The Materials listed above are considered proprietary to XENOGEN. XENOGEN shall retain all title and interest in and to the Materials, and shall be free, in its sole discretion, to distribute the Materials to others and to use it for its own purposes.

 

2. The Materials shall not be transferred to others without the express written consent of XENOGEN. The Materials may not be used for any commercial purpose without the express written consent of XENOGEN.

 

3. INVESTIGATOR and INSTITUTION shall not distribute or release the Materials to any person other than laboratory personnel under INVESTIGATOR’s direct supervision and shall ensure that no one will be allowed to take or send these Materials to any other location unless written permission is obtained from XENOGEN. Neither the Materials nor any biological Materials treated therewith or derived therefrom will be used in human beings.

 

4. INVESTIGATOR and INSTITUTION agree that nothing herein shall be deemed to grant to either any rights under any XENOGEN patents nor any rights to use the Materials nor any products or processes involving the Materials for profit- making or commercial purposes.
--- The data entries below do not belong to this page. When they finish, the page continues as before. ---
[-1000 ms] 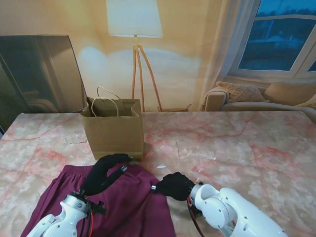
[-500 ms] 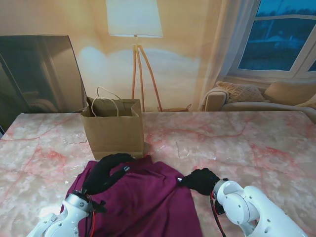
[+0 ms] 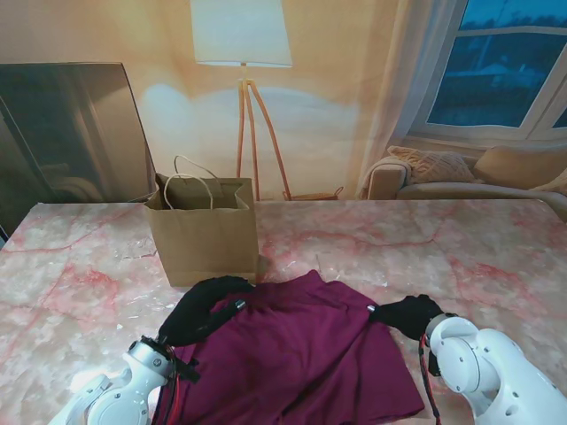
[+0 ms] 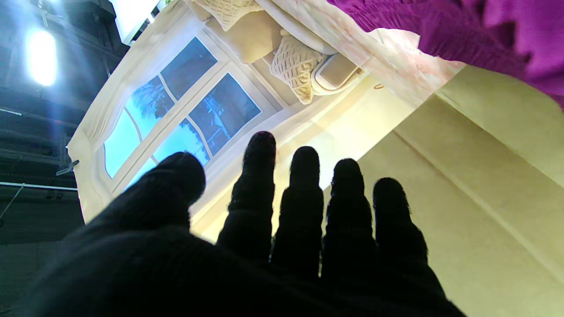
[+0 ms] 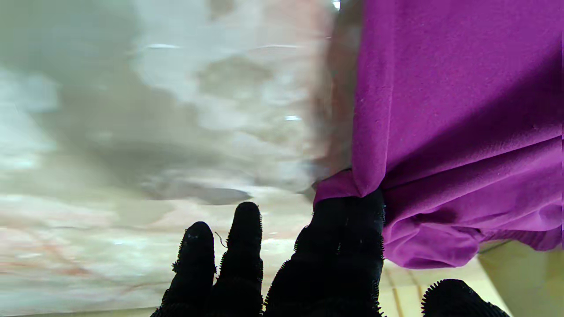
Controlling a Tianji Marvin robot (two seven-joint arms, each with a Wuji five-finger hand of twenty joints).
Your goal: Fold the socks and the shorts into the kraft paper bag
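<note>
While right hand [image 3: 409,313] pinches shorts [image 3: 301,354], kraft bag [image 3: 204,235] shows no print.

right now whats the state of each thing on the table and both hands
shorts: spread flat, not folded, outside the bag
bag: upright, mouth open, handles up
right hand: shut on the shorts' right edge
left hand: resting on the shorts' left part near the bag; the wrist view shows its fingers straight, no grip visible
socks: not in view
</note>
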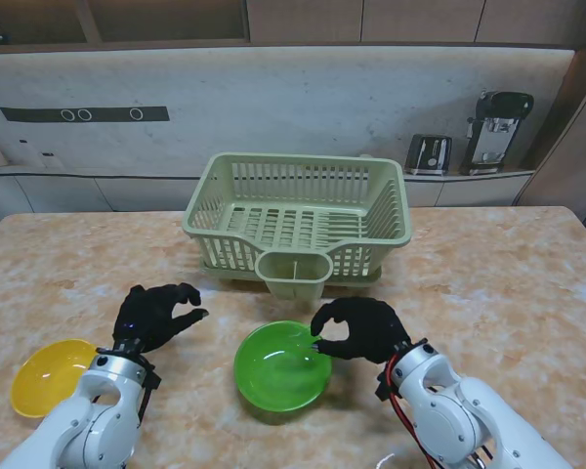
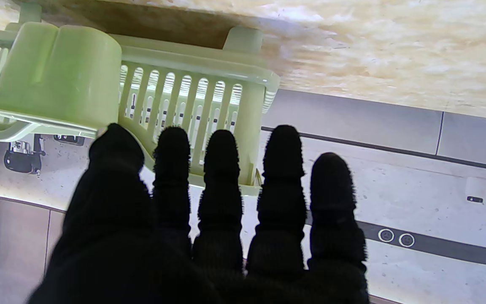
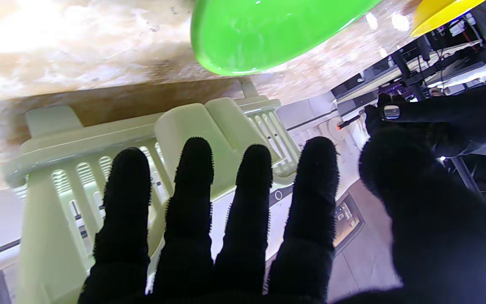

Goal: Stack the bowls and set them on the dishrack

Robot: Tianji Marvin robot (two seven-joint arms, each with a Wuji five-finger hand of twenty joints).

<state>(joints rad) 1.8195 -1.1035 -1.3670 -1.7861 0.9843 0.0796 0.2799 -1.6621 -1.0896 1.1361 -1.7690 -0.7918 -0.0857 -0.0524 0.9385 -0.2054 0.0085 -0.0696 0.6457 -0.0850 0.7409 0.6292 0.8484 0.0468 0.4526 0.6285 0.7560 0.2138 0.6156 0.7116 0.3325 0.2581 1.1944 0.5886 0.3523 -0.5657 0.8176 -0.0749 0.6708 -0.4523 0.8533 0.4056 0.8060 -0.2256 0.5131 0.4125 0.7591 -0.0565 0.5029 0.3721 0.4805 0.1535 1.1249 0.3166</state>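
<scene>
Green bowl (image 1: 281,365) sits upright on the counter (image 1: 488,283), near the centre of the stand view at about 6 o'clock from the dishrack (image 1: 298,215). It is empty. Yellow bowl (image 1: 51,375) rests upright on the counter at roughly 9 o'clock from the green bowl, well apart from it and close to the counter's near left edge. The two bowls are not stacked.

Dishrack stands upright at 12 o'clock on the counter, pale green, slatted, empty, with a cutlery cup (image 1: 292,274) fixed to its near wall.

Right hand (image 1: 361,328) sits at the 3 o'clock rim of the green bowl. Its fingers are curled, thumb and forefinger drawn toward each other over the rim. Whether they actually pinch the rim cannot be told from the stand view. In the right wrist view the four fingers (image 3: 192,198) lie extended side by side with the thumb apart, the green bowl (image 3: 268,33) beyond them, and no contact is visible.

Left hand (image 1: 158,313) hovers between the two bowls, at about 10 o'clock from the green bowl, touching neither. Its fingers are loosely curled and apart, holding nothing. The left wrist view shows its fingers (image 2: 222,181) spread, with the dishrack (image 2: 192,93) beyond.
</scene>
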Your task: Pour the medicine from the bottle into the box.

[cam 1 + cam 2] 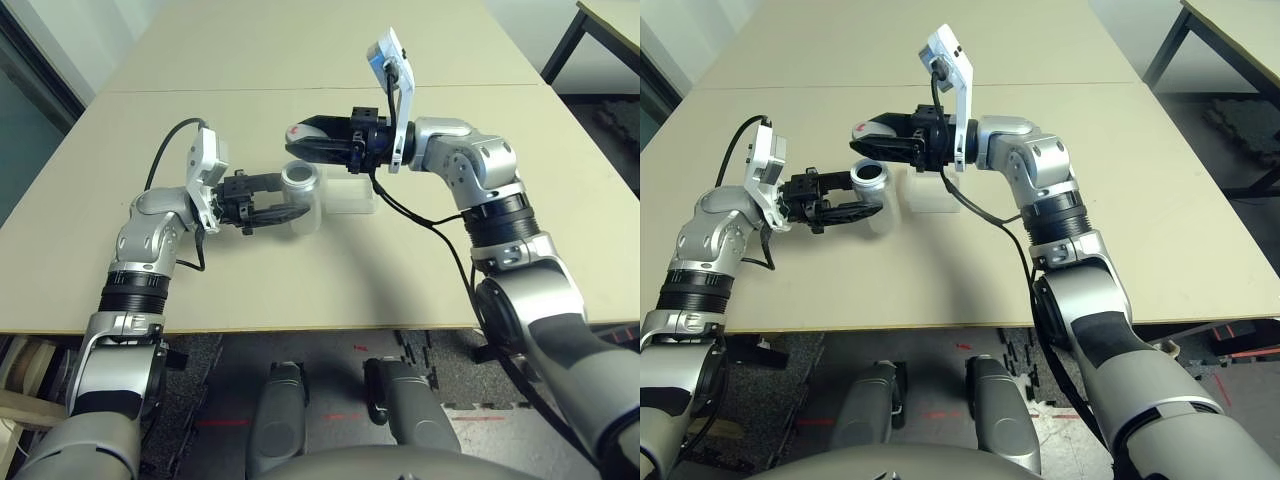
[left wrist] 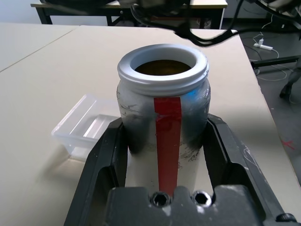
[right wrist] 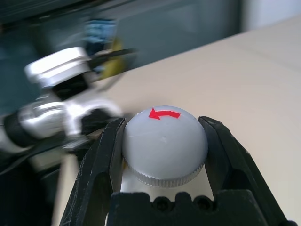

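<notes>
I see the bottle [image 2: 162, 122] is silver-grey on the upper part and white on the lower part, with one red stripe going down its side, and inside its open mouth the colour is dark brownish. The cap [image 3: 164, 143] is plain grey with a small red curved arrow on top, and the fingers [image 3: 101, 174] on both sides of it are black. The box [image 2: 87, 125] is clear, colourless plastic, and the table [image 1: 300, 60] under it is pale beige.

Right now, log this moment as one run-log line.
left gripper: shut on open silver-grey bottle | right gripper: shut on round grey cap, lifted | clear plastic box: behind bottle
</notes>
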### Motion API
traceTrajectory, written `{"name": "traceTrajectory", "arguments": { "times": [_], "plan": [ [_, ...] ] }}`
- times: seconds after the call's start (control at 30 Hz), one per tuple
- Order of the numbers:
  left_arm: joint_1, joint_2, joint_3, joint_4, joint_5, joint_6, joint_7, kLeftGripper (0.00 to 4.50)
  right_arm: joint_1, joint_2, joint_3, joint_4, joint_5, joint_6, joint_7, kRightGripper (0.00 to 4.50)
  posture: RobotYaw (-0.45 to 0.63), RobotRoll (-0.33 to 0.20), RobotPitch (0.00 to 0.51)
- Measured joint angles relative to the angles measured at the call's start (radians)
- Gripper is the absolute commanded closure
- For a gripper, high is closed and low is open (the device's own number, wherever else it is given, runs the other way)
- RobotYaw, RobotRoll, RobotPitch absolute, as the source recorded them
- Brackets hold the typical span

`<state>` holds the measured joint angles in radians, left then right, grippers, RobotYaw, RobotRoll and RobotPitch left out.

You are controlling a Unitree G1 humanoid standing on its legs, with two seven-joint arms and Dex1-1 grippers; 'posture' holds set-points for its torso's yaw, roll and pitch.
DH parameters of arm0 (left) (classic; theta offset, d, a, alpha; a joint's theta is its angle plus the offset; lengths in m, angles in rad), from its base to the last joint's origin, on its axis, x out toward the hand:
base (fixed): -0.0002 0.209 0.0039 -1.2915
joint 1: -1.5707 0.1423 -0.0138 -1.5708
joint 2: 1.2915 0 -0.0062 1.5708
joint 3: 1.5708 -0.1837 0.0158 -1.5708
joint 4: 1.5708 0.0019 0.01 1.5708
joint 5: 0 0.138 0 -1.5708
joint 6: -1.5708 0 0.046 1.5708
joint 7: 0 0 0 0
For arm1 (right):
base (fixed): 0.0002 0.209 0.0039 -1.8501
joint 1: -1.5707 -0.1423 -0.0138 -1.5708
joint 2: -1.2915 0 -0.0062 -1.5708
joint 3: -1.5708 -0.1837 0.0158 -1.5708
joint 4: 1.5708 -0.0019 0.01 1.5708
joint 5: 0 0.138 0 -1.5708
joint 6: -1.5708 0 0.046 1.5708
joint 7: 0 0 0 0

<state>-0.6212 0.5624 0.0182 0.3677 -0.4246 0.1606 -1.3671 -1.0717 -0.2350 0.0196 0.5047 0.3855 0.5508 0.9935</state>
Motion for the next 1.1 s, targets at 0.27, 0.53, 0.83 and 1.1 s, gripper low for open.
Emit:
{"name": "traceTrajectory", "arguments": {
  "times": [0.27,0.53,0.83,1.1],
  "plan": [
    [-0.002,0.012,0.001,0.009,0.008,-0.030,0.000,2.01,0.058,-0.213,-0.037,0.289,-0.151,-0.298,-0.127,1.91,0.06,0.000,0.134],
    [-0.028,0.004,0.009,0.064,0.033,-0.100,0.052,2.01,0.166,-0.267,-0.078,0.468,-0.225,-0.479,-0.281,1.91,0.07,0.000,0.147],
    [-0.073,0.004,0.020,0.092,0.035,-0.129,0.078,2.01,0.237,-0.240,-0.118,0.602,-0.234,-0.535,-0.441,1.91,0.07,0.000,0.153],
    [-0.133,0.008,0.017,0.180,0.104,-0.188,0.129,2.01,0.237,-0.248,-0.117,0.596,-0.248,-0.510,-0.366,0.31,0.06,0.000,0.146]
  ]
}}
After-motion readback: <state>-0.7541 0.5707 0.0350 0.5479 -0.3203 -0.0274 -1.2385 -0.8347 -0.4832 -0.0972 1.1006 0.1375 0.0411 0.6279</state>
The Materials will not be used in research that is subject to consulting or licensing obligations to another for profit institution, corporation or business entity unless written permission is obtained from XENOGEN.

 

5. THE MATERIALS ARE EXPERIMENTAL IN NATURE AND ARE PROVIDED WITHOUT WARRANTY OF MERCHANTABILITY OR FITNESS FOR A PARTICULAR PURPOSE OR ANY OTHER WARRANTY, EXPRESS OR IMPLIED. XENOGEN MAKES NO REPRESENTATION OR WARRANTY THAT THE USE OF THE MATERIALS WILL NOT INFRINGE ANY PATENT OR OTHER PROPRIETARY RIGHT.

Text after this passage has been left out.